University News

Carolina’s Campus Master Plan approved by Board of Trustees

The plan is designed as a framework for development, with flexibility to change as the future changes but with certain concepts to guide it.

An aerial photo of UNC-Chapel Hill campus.

When the University Board of Trustees formally approved Carolina’s new Campus Master Plan at its May 30 meeting, it marked the end of a two-year process that involved input from hundreds of people on campus and in the community.

The plan is designed as a framework for development, with flexibility to change as the future changes but with certain concepts to guide it. Unlike previous plans, the new one focuses on a more gradual change that will be baked into the much-needed renovations of old or out-of-date buildings.

A more comprehensive look is available on the University Gazette website, but here’s a quick reminder of five key points about the plan.

Carolina’s master plan was created with input from faculty, staff, students and the community.

Faculty and staff from across campus participated in strategic framework sessions and planning workshops early in the process. The draft Campus Master Plan was presented to University trustees for information in May. Listening sessions were held in the fall to get feedback from the campus and local community.

The plan supports implementation of The Blueprint for Next.

A team of campus planners and longtime consulting partners Ayers Saint Gross drafted the plan, the first since 2006, to align with The Blueprint for Next strategic framework. Like the Blueprint, the plan has flexibility to change with the future, guided by certain concepts.

The new master plan will create a welcoming campus.

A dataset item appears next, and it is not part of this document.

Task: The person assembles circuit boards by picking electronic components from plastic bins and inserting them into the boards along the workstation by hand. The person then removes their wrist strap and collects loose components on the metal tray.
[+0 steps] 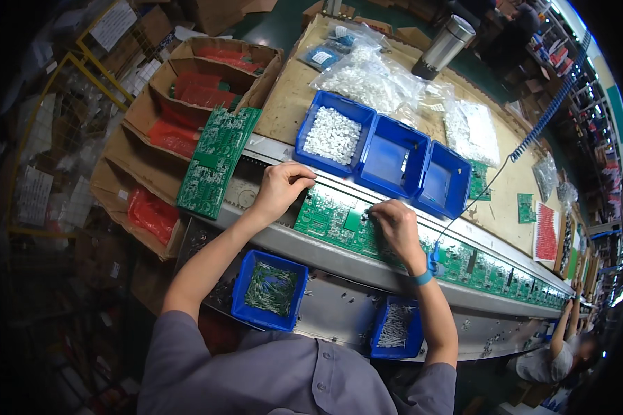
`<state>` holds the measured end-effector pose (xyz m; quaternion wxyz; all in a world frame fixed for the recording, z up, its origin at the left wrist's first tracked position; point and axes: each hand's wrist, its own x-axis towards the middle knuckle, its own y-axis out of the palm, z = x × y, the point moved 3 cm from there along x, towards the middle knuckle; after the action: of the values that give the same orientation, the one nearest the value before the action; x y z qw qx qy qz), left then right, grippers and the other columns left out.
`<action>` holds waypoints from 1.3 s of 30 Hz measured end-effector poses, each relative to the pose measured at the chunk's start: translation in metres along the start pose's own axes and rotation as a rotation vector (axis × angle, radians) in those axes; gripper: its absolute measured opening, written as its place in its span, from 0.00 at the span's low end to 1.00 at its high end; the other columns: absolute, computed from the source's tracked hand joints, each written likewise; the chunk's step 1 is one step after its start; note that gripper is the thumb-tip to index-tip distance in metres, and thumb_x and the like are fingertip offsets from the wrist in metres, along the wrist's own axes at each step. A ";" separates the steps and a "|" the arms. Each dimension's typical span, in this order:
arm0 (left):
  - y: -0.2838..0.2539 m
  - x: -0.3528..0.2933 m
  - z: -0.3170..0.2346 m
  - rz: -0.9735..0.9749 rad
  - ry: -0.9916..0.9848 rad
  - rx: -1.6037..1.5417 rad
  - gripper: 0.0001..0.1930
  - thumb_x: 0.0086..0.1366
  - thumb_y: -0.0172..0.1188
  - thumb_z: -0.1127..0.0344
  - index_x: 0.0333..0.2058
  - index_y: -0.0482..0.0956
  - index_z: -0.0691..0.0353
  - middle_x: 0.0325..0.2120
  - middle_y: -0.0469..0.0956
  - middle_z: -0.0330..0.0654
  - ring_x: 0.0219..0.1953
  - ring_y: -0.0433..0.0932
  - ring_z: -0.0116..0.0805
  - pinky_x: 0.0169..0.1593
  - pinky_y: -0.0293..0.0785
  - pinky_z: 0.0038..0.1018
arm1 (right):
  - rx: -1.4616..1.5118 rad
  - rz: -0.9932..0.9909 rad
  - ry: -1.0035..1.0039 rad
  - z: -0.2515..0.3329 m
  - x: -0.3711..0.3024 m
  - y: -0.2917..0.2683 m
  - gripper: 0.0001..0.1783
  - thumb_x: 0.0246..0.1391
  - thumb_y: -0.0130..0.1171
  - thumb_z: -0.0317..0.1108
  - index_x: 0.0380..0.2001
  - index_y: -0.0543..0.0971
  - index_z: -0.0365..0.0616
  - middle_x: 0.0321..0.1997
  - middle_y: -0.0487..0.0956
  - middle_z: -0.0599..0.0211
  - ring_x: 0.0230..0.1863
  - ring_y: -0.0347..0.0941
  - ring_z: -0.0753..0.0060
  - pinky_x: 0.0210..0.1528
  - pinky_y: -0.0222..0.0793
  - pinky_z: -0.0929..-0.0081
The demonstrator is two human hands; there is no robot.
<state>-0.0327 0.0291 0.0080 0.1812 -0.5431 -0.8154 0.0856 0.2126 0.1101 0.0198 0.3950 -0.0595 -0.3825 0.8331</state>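
Observation:
A green circuit board (332,223) lies on the metal conveyor rail in front of me. Over its right half is my right hand (400,227), fingertips pinched together at a small dark and white part on the board; the part is too small to name. My left hand (281,189) hovers by the board's upper left corner, thumb and forefinger pressed together, and I cannot make out anything between them. Beyond the rail stand three joined blue bins: one full of small white parts (332,135), a middle bin (387,181) and a right bin (441,195) with a few bits inside.
Another board (216,162) leans across the rail at left, beside a divided cardboard box (135,155). Nearer me sit a blue bin of green parts (239,304) and one of pins (417,339). A coiled blue cord (550,100) runs down to my right wristband (423,278). A co-worker (550,360) sits at right.

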 end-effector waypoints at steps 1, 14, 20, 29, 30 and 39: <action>0.001 0.000 0.000 -0.002 0.000 0.003 0.05 0.51 0.64 0.75 0.29 0.82 0.67 0.27 0.82 0.44 0.31 0.81 0.33 0.35 0.75 0.25 | -0.018 -0.006 -0.027 0.000 0.000 0.000 0.05 0.46 0.59 0.22 0.29 0.81 0.38 0.30 0.78 0.56 0.33 0.73 0.53 0.38 0.69 0.64; 0.010 -0.001 0.000 0.027 0.014 0.043 0.04 0.53 0.64 0.77 0.28 0.81 0.70 0.26 0.81 0.41 0.28 0.79 0.26 0.32 0.74 0.21 | -0.175 0.003 -0.082 0.010 -0.002 0.003 0.11 0.46 0.56 0.21 0.34 0.81 0.42 0.29 0.75 0.57 0.34 0.71 0.53 0.37 0.68 0.62; 0.013 -0.002 0.001 -0.001 0.028 0.008 0.04 0.51 0.64 0.75 0.27 0.81 0.68 0.24 0.80 0.45 0.26 0.79 0.35 0.31 0.73 0.26 | -0.180 -0.003 -0.084 0.009 -0.003 0.004 0.12 0.44 0.57 0.20 0.34 0.81 0.42 0.29 0.75 0.57 0.34 0.71 0.54 0.37 0.68 0.63; 0.009 0.001 -0.004 0.054 0.071 0.163 0.05 0.52 0.62 0.72 0.28 0.83 0.68 0.27 0.81 0.51 0.31 0.81 0.46 0.38 0.76 0.34 | -0.180 -0.008 -0.078 0.011 -0.003 0.004 0.12 0.43 0.57 0.20 0.34 0.81 0.40 0.30 0.75 0.57 0.34 0.71 0.53 0.38 0.68 0.62; 0.009 0.001 -0.005 0.060 0.050 0.167 0.06 0.52 0.62 0.72 0.28 0.83 0.68 0.27 0.81 0.51 0.31 0.81 0.46 0.38 0.76 0.34 | -0.178 -0.007 -0.079 0.011 -0.003 0.004 0.12 0.43 0.57 0.20 0.34 0.81 0.40 0.30 0.75 0.57 0.34 0.71 0.53 0.38 0.68 0.62; 0.009 0.002 -0.005 0.092 0.000 0.172 0.07 0.52 0.61 0.71 0.28 0.82 0.68 0.27 0.81 0.51 0.31 0.81 0.46 0.39 0.76 0.33 | -0.169 -0.016 -0.082 0.012 -0.002 0.004 0.11 0.44 0.58 0.20 0.34 0.82 0.40 0.30 0.75 0.57 0.34 0.71 0.54 0.37 0.68 0.62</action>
<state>-0.0234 0.0342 0.0095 0.2231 -0.5624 -0.7792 0.1634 0.2070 0.0997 0.0247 0.3794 -0.0555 -0.4677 0.7964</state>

Better signage, easier parking and spaces intended for visitors are just some of the ways to make the campus more welcoming. A straightened pedestrian pathway will strengthen east-west connections between Polk Place and Undergraduate Admissions. The Porthole Alley renovation creates a pedestrian-friendly link from Franklin Street and the future location of Carolina’s Visitors Center to the heart of campus.

It will make the campus more connected.

The plan includes more direct links between different parts of campus for vehicles and pedestrians. Among the proposed changes are a new grid of roads on South Campus, improvements to Stadium Drive, pedestrian bridges over South Road in two locations and the extension of Paul Hardin Drive to connect Manning to Medical Drive.

The plan uses a hub concept to create several spaces for interdisciplinary collaboration, student support and business partnerships. Those include:

  • Innovation and Convergence Hubs will encourage interdisciplinary collaboration among faculty and enable the development of faculty-led ventures and partnerships.
  • Student Service Hubs will bring counseling and other services closer to student housing.
  • The Campus South Hub will offer companies centrally located space with proximity to life sciences and the schools of medicine, pharmacy and public health as well as employee-friendly amenities like places to eat, work out, network and relax, even at odd hours.